This study is formulated as a supervised learning regression task. Actual evapotranspiration (evapo_r) is used as the target variable, while the remaining 10 variables serve as feature variables. A feature space of size 10 is considered moderate; therefore, no dimensionality reduction techniques such as PCA or UMAP are applied.
Basic exploratory data analysis and data tidying have already been completed during the data preparation phase. Consequently, the feature engineering stage is limited to basic transformations and feature standardization.
All regression models presented in the following sections use the same feature engineering rcp_Norm.
# Train–test split (75% / 25%)
split_Bochum <- initial_split(df_Bochum_KL, prop = 3/4)
df_Train <- training(split_Bochum)
df_Test <- testing(split_Bochum)
# Preprocessing recipe (normalize + PCA)
rcp_Norm <-
recipe(evapo_r ~ ., data = df_Train) |>
# step_mutate(RSKF = as.factor(RSKF)) |>
# step_dummy(RSKF) |>
step_YeoJohnson(all_numeric_predictors()) |>
step_normalize(all_numeric_predictors())2 Tuning Parameters
As discussed in the previous article, the basic workflow for model fitting using the tidymodels framework consists of the following steps:
- Split the data into training and test sets.
- Perform feature engineering using a recipe.
- Specify the model.
- Define the workflow by combining the recipe and the model specification.
- Fit the model to the training data.
- Generate predictions.
- Validate the model.
In standard model fitting, the hyperparameters of the modeling method remain fixed. However, these parameters can also be modified and optimized. This optimization process is referred to as tuning rather than fitting. When tuning is included, several steps in the workflow change:
Split the data into resampled sets, typically using cross-folds.
Perform feature engineering using a recipe.
Specify the model, leaving the hyperparameters unset by using the
tune()function so that they can be optimized.
Define a workflow designed for tuning.
Define the parameter ranges to be explored.
Specify the tuning search strategy, such as grid search or iterative search.

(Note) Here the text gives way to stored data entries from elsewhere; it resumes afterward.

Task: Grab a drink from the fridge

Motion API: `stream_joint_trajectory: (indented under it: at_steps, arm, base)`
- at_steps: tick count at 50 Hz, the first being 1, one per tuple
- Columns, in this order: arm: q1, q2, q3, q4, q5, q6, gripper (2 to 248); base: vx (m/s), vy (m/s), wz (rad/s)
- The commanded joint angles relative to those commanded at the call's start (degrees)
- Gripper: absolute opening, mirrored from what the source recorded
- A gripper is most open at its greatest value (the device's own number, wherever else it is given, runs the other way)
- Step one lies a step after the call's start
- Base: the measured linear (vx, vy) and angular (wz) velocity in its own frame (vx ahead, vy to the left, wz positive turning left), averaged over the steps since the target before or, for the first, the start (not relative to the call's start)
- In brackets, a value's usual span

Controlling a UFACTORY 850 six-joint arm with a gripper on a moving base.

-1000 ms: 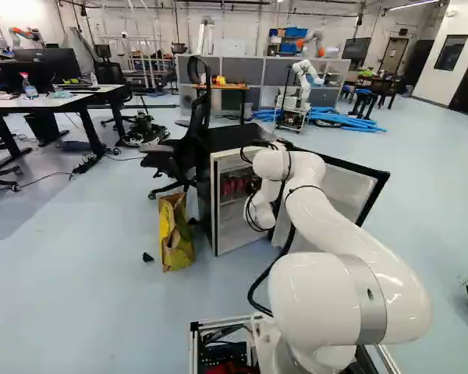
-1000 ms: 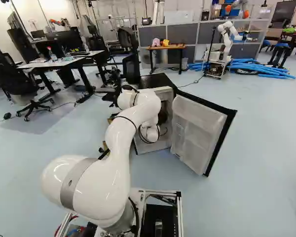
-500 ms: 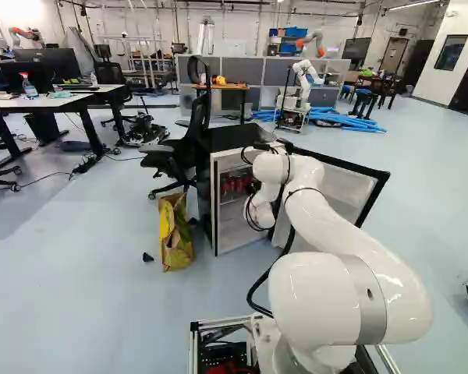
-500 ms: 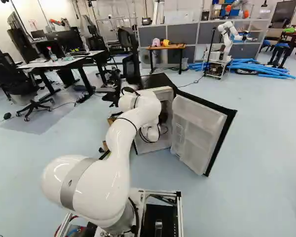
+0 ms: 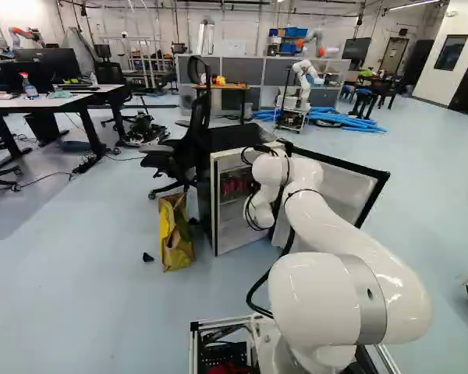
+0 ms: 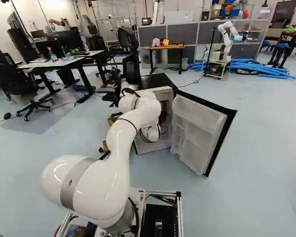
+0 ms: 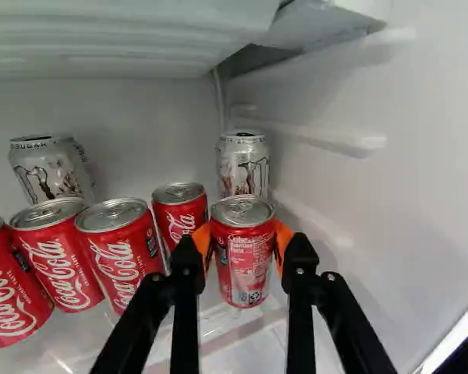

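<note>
Three red cans (image 7: 54,257) stand side by side at nine to ten o'clock from the gripper (image 7: 242,241), with a silver can (image 7: 51,173) behind them at ten. One more red can (image 7: 183,220) is at eleven, close in. At the dial's middle, the two orange pads (image 7: 281,241) pinch the task can (image 7: 243,269), a red one, upright inside the fridge (image 5: 205,187); I can't tell if its base touches the shelf. Another silver can (image 7: 244,170) stands at twelve.

Taking the fridge as the dial in the left base view, a desk (image 5: 51,101) lies at ten, a yellow bag (image 5: 177,241) at eight, the arm (image 5: 335,226) reaches in from five, and the open door (image 6: 197,128) is at three.
</note>
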Motion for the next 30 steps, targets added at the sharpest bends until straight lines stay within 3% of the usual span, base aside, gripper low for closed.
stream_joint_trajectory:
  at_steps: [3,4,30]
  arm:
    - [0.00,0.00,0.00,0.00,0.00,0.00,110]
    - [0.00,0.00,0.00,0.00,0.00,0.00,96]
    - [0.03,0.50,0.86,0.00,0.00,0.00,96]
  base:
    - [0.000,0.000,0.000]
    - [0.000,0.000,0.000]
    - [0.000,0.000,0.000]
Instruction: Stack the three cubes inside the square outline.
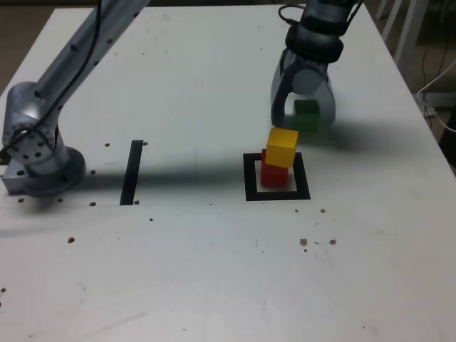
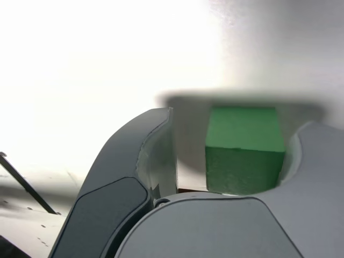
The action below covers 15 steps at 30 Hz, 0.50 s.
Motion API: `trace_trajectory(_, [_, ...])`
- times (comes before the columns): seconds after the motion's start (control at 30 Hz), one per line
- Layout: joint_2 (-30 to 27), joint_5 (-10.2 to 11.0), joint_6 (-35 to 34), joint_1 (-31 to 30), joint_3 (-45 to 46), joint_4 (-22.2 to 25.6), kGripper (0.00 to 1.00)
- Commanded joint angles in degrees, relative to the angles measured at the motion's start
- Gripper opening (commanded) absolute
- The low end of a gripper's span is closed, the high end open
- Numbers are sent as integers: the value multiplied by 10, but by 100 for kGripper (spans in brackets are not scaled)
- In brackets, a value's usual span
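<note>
Nearest the exterior camera, the white table (image 1: 214, 285) is bare apart from scattered small dark holes and specks. Farther in, toward the exterior view's left, the arm's grey base (image 1: 35, 153) sits on the tabletop, and a single straight black tape strip (image 1: 132, 172) lies just to its right in that view. At about the same depth, toward the exterior view's right, the square outline (image 1: 278, 193) of black tape holds 2 stacked cubes: the red cube (image 1: 273, 174) rests on the white centre inside the frame, and the yellow cube (image 1: 282, 146) sits on top of it, turned slightly and overhanging a little toward the exterior view's right. Beyond the outline, outside it and just behind the stack, the green cube (image 1: 307, 115) stands on the table surface. The gripper (image 1: 303, 107) is lowered around this cube, 1 finger on each side. In the wrist view the green cube (image 2: 244, 150) sits between the 2 grey fingers (image 2: 123, 188); the finger on one side meets or nearly meets the cube's face, while a visible gap separates the cube from the other finger. The jaws are therefore parted wider than the cube and are not clamped on it. The cube casts a shadow on the table directly beneath and behind it, consistent with it resting there. The arm's link runs from the base up out of the exterior view's top edge and re-enters above the gripper.
</note>
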Motion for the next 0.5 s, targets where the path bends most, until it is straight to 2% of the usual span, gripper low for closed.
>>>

Conduct the tuning procedure.
Identify the best-performing parameter values.
Use the tuned parameters to construct the final model.
Fit the final model to the training data.
Generate predictions.
Validate the final model.
The aim of tuning is to identify the optimal set of hyperparameters for a given model. In general, two main search strategies are used to evaluate hyperparameter combinations: grid search and iterative (sequential) search.

2.1 Grid search
Grid search involves predefining a set of hyperparameter values and evaluating all possible combinations. The key design choices are how the grid is constructed and how many combinations are included. Grid search is often criticized for being computationally inefficient, especially in high-dimensional hyperparameter spaces. However, this inefficiency mainly arises when the grid is poorly designed. With a well-chosen grid, grid search can be effective and straightforward.
Typical variants include:
grid_regular(levels = 3): a structured grid with evenly spaced values for each hyperparameter
grid_random(size = 30): 30 randomly sampled combinations, which are not evenly spaced but often provide broader coverage of the parameter space
2.2 Iterative (sequential) search
Iterative or sequential search methods identify promising hyperparameter combinations step by step, guided by the results of previous evaluations. These methods adaptively explore the parameter space and can be much more efficient than grid search for complex or high-dimensional problems. Many nonlinear optimization algorithms fall into this category, although their performance can vary. In some cases, an initial set of hyperparameter combinations must be evaluated to initialize the search.
2.3 Manual search
When prior experience or guidance from the literature is available, manual search can also be effective. In this approach, expert knowledge is used to reduce the number of hyperparameters to tune or to restrict their plausible ranges. Although manual search is less systematic, it can substantially decrease computational cost and is often useful as a preliminary step before applying automated tuning methods.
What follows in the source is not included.